Exercise instructions: No pictures should appear in the copy. Reproduce exactly the lines from the one containing "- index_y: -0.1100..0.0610" through the end of the material below.

Data segment:
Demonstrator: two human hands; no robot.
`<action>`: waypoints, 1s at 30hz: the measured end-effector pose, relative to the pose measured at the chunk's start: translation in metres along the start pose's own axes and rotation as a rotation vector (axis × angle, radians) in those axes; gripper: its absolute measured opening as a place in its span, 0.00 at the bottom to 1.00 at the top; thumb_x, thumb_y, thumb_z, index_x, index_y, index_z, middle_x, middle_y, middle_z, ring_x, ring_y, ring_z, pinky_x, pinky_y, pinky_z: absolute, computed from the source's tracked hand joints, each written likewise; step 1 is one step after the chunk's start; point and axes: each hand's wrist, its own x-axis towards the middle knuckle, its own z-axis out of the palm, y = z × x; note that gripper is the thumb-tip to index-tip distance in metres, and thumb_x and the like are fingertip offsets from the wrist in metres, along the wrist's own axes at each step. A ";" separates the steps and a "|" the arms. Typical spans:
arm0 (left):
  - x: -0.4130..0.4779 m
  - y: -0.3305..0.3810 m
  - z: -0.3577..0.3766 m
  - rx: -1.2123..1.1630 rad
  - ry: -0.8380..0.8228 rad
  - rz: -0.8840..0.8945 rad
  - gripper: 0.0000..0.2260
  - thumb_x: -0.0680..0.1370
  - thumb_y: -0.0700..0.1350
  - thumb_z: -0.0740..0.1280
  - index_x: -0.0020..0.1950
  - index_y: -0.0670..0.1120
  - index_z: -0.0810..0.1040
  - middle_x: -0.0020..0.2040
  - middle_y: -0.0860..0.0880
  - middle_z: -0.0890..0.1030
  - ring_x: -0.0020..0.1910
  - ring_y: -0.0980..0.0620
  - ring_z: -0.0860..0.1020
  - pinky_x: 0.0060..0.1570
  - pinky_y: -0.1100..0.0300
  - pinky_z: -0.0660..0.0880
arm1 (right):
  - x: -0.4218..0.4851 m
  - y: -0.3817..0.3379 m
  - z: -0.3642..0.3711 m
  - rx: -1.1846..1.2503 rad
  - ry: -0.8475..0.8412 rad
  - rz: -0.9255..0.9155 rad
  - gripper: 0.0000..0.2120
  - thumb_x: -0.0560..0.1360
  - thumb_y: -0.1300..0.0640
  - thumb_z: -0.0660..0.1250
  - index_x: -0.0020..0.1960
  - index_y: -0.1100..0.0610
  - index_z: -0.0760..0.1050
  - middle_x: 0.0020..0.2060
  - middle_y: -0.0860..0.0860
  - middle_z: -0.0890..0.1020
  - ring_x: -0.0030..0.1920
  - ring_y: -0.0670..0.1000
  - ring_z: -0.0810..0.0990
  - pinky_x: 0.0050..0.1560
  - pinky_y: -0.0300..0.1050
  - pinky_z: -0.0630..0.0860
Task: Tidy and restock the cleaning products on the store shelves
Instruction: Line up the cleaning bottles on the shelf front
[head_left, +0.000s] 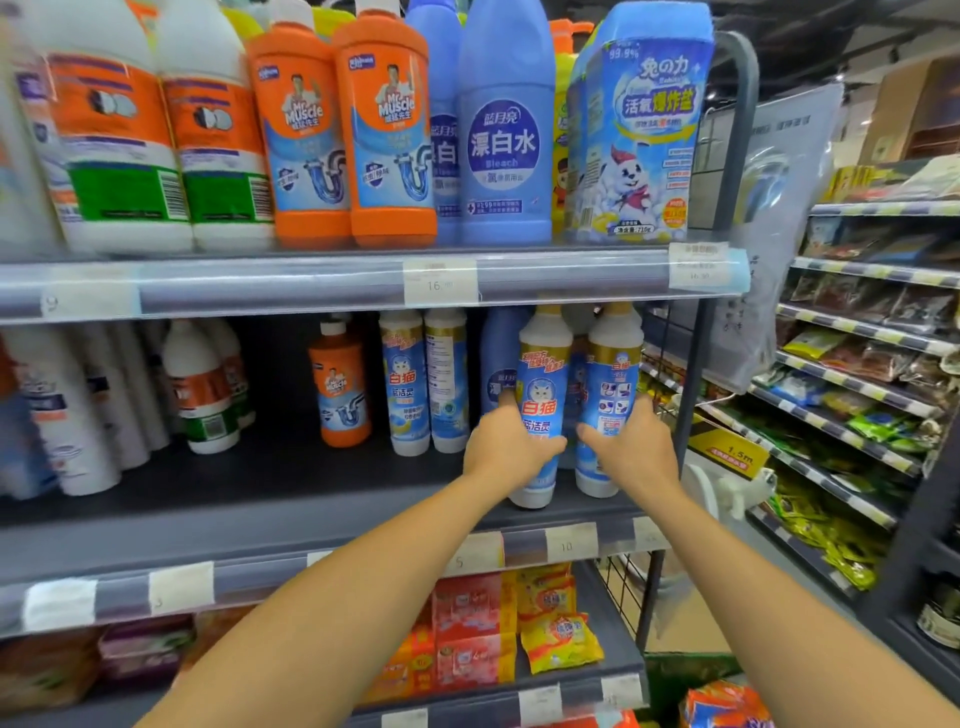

Reply:
  - index_y: -0.1100..0.0610
  - index_z: -0.0760..0.1050
  - middle_x: 0.0020..0.2060
  - middle_y: -0.0860..0.0860
  - middle_z: -0.0890..0.1020
  - ring_x: -0.0030..0.1920
  - ring_y: -0.0670..0.1000
  - ring_z: -0.0810..0.0990
  - pinky_x: 0.0050..0.1560
  - pinky_y: -0.0300..0.1050
  - pinky_z: -0.0630..0.0860
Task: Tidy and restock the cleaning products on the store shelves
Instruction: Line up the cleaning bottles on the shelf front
[head_left, +0.000s] 

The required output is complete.